• _EXERCISE_:
The data below is to be repeated in full, exactly as given.

[Data records]
—————
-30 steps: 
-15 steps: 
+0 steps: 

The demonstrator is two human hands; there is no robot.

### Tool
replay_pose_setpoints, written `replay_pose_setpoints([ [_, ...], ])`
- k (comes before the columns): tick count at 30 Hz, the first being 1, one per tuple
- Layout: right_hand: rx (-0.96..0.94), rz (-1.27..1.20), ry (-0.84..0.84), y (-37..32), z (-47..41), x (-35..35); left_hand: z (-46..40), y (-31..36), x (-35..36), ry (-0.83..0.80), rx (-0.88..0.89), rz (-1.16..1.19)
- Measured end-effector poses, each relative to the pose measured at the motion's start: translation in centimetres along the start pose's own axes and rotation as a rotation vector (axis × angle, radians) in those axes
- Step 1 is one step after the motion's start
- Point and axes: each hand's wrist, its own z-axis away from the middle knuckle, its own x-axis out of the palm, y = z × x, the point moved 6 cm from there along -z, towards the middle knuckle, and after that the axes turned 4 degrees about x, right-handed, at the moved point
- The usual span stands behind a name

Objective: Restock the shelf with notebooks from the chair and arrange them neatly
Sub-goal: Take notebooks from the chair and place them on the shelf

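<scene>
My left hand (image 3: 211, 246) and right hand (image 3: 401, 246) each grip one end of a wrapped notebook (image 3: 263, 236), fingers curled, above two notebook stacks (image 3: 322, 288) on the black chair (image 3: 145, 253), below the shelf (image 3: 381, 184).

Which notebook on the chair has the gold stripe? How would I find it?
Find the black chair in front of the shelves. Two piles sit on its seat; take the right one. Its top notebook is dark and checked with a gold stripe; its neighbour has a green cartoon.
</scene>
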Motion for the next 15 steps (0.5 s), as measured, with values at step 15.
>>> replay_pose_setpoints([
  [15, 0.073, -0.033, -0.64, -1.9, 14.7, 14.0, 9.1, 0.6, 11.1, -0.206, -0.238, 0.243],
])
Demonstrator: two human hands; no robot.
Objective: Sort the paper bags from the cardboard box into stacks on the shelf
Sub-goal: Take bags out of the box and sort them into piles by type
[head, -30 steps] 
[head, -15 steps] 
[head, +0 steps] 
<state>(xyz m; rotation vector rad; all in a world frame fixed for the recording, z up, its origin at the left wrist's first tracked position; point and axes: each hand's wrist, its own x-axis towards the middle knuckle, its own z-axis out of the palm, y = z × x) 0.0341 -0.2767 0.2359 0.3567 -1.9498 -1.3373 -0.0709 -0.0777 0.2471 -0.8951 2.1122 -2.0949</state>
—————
• _RESULT OF THIS TASK_:
-30 steps: 
-15 steps: 
+0 steps: 

The demonstrator is two human hands; there is no robot.

### Tool
replay_pose_setpoints, written `replay_pose_setpoints([ [_, ...], ])`
- k (comes before the columns): tick count at 30 Hz, the first being 1, one per tuple
- Layout: right_hand: rx (-0.96..0.94), rz (-1.27..1.20), ry (-0.84..0.84), y (-37..32), z (-47..41), x (-35..35); left_hand: z (-46..40), y (-31..36), x (-35..36), ry (-0.83..0.80), rx (-0.88..0.89), rz (-1.16..1.19)
- Measured end-effector poses, each relative to the pose measured at the motion's start: translation in centimetres along the start pose's own axes and rotation as a rotation vector (axis × angle, radians) in those axes
- Step 1 is one step after the motion's start
- Point and axes: each hand's wrist, its own z-axis away from the middle knuckle, its own x-axis out of the palm, y = z × x, the point moved 6 cm from there along -z, towards the middle knuckle, and after that the axes turned 4 degrees about x, right-handed, at the moved point
- The usual span stands behind a name

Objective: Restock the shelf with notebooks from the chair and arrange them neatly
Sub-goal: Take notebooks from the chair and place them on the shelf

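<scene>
My left hand (image 3: 211, 246) and right hand (image 3: 401, 246) each grip one end of a wrapped notebook (image 3: 263, 236), fingers curled, above two notebook stacks (image 3: 322, 288) on the black chair (image 3: 145, 253), below the shelf (image 3: 381, 184).

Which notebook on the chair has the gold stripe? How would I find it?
Find the black chair in front of the shelves. Two piles sit on its seat; take the right one. Its top notebook is dark and checked with a gold stripe; its neighbour has a green cartoon.
</scene>
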Motion for the next 15 steps (0.5 s), as measured, with values at step 15.
>>> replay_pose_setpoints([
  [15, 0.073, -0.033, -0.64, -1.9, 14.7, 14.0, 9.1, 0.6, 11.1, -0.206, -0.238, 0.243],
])
Demonstrator: two human hands; no robot.
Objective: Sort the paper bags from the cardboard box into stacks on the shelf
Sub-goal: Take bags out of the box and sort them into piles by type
[head, -30 steps] 
[head, -15 steps] 
[head, +0 steps] 
<state>(xyz m; rotation vector rad; all in a world frame fixed for the recording, z up, its origin at the left wrist's first tracked position; point and axes: each hand's wrist, its own x-axis towards the middle knuckle, its own z-axis out of the palm, y = z × x) 0.0341 -0.2767 0.2359 0.3567 -1.9498 -1.3373 -0.0709 -0.0777 0.2471 -0.8951 2.1122 -2.0949</state>

This concludes the response.